_Problem to work on_
Restrict the output to the lines below starting at the one that contains "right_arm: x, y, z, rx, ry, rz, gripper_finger" and ending at the one that contains "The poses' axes", and restate them word for word, both ends included.

[Opening Dataset excerpts section]

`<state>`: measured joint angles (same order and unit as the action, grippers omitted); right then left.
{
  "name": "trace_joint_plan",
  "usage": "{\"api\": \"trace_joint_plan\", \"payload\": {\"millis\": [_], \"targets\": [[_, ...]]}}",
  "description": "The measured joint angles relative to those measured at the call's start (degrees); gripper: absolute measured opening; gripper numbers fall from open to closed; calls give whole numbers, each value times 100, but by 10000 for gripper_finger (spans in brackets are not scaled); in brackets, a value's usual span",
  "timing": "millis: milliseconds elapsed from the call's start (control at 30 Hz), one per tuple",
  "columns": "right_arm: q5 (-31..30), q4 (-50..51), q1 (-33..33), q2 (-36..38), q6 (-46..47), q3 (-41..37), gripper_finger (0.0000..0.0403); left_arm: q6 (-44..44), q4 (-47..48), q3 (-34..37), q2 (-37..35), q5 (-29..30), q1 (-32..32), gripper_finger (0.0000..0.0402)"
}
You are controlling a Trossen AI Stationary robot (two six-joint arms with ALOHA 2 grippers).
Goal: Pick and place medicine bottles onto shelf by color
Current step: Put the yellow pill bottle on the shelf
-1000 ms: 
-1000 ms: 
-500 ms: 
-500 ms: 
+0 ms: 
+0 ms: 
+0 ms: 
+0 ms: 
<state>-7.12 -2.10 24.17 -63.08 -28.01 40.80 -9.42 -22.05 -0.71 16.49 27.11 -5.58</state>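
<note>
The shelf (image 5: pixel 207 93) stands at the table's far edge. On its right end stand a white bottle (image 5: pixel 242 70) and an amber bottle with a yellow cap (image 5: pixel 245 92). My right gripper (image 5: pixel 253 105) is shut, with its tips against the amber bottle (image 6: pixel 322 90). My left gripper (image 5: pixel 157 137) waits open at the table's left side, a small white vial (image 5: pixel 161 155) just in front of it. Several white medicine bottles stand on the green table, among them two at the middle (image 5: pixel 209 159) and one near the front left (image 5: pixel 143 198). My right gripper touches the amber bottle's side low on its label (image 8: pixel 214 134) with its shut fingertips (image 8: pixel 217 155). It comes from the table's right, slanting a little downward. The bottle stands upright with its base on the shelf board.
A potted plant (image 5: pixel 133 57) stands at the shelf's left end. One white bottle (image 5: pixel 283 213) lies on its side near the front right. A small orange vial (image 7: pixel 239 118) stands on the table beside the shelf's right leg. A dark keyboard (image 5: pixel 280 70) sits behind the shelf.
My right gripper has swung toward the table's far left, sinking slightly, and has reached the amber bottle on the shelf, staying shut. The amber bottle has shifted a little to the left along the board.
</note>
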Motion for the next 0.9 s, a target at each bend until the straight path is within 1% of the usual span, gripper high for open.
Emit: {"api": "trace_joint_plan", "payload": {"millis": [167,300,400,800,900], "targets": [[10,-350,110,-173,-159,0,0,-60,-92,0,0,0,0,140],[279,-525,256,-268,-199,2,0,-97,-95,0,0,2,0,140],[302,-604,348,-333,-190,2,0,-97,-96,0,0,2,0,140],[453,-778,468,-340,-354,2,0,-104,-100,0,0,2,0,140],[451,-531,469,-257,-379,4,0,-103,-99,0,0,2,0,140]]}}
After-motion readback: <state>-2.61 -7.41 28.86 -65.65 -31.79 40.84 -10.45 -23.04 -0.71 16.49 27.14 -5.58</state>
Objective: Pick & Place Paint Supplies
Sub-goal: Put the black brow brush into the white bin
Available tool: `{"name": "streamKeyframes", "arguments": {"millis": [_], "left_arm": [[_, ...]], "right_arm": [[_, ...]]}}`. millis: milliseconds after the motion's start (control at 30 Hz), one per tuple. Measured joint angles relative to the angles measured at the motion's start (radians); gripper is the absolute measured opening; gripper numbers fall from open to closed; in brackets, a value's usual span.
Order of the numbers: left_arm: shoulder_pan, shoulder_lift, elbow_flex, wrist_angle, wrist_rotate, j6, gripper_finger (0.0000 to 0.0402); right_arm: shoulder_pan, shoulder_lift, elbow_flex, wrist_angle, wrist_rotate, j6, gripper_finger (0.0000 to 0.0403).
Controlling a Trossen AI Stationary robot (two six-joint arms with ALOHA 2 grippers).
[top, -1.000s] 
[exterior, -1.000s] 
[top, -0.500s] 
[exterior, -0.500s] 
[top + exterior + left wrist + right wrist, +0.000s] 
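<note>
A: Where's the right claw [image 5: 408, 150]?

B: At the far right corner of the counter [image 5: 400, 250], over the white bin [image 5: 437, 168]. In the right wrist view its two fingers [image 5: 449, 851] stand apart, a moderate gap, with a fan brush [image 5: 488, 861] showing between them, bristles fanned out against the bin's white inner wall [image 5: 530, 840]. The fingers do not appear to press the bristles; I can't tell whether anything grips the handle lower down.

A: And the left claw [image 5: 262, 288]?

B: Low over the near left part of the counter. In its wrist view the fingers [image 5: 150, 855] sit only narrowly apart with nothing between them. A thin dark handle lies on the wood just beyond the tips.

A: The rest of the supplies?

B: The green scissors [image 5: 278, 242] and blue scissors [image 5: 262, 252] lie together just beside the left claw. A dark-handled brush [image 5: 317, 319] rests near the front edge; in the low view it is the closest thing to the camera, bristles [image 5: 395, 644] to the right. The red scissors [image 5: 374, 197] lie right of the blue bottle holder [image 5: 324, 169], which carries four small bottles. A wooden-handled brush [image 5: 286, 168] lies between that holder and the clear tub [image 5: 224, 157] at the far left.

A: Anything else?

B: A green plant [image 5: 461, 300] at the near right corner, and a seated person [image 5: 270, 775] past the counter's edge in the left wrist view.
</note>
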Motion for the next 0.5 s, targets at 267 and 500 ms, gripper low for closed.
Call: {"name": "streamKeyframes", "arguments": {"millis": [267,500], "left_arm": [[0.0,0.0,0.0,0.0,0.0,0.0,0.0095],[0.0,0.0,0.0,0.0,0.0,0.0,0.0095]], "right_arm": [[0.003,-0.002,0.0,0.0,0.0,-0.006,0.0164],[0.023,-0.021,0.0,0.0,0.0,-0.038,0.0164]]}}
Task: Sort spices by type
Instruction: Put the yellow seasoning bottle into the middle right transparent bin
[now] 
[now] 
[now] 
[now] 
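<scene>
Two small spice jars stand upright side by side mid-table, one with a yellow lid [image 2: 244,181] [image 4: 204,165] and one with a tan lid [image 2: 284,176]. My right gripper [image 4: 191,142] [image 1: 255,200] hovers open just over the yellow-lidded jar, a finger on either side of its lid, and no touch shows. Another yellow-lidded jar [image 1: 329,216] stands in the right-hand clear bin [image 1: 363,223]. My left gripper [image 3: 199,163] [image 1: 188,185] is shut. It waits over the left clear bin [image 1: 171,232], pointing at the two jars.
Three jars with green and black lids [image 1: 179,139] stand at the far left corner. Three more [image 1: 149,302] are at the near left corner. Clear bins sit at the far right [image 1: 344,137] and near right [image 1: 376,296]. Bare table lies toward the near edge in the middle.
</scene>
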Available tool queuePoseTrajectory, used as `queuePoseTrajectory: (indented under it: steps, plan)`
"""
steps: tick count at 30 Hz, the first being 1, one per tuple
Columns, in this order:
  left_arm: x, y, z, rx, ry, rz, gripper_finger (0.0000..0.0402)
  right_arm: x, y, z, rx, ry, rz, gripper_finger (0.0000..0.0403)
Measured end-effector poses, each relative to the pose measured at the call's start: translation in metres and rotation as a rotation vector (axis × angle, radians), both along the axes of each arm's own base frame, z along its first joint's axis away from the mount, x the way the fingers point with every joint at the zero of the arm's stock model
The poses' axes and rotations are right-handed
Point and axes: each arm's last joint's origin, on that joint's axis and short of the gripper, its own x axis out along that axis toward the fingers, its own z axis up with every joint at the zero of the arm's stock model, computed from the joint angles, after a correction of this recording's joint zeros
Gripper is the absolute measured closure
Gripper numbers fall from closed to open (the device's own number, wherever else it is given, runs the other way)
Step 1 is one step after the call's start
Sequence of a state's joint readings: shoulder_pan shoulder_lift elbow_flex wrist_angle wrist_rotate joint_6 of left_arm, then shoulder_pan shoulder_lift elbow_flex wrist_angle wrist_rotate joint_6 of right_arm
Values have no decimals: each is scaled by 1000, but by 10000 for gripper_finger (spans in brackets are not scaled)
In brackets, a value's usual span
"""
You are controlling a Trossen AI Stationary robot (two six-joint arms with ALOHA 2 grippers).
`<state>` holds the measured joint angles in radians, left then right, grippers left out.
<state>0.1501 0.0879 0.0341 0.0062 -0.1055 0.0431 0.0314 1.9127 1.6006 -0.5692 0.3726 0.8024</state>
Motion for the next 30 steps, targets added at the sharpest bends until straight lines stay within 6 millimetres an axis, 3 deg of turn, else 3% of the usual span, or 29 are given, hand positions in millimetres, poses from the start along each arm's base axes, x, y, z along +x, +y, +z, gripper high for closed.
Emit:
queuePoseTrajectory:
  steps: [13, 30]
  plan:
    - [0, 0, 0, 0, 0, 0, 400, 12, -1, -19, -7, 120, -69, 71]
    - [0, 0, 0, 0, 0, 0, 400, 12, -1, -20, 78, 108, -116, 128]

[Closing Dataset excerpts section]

_Response area_
  right_arm: x, y, z, rx, ry, rz, gripper_finger (0.0000..0.0403)
Measured end-effector poses, each relative to the pose measured at the call's start: translation in metres and rotation as a rotation vector (axis × angle, radians), both along the axes of each arm's own base frame, z along its first joint's axis away from the mount, x the way the fingers point with every joint at the zero of the arm's stock model
The poses' axes and rotations are right-handed

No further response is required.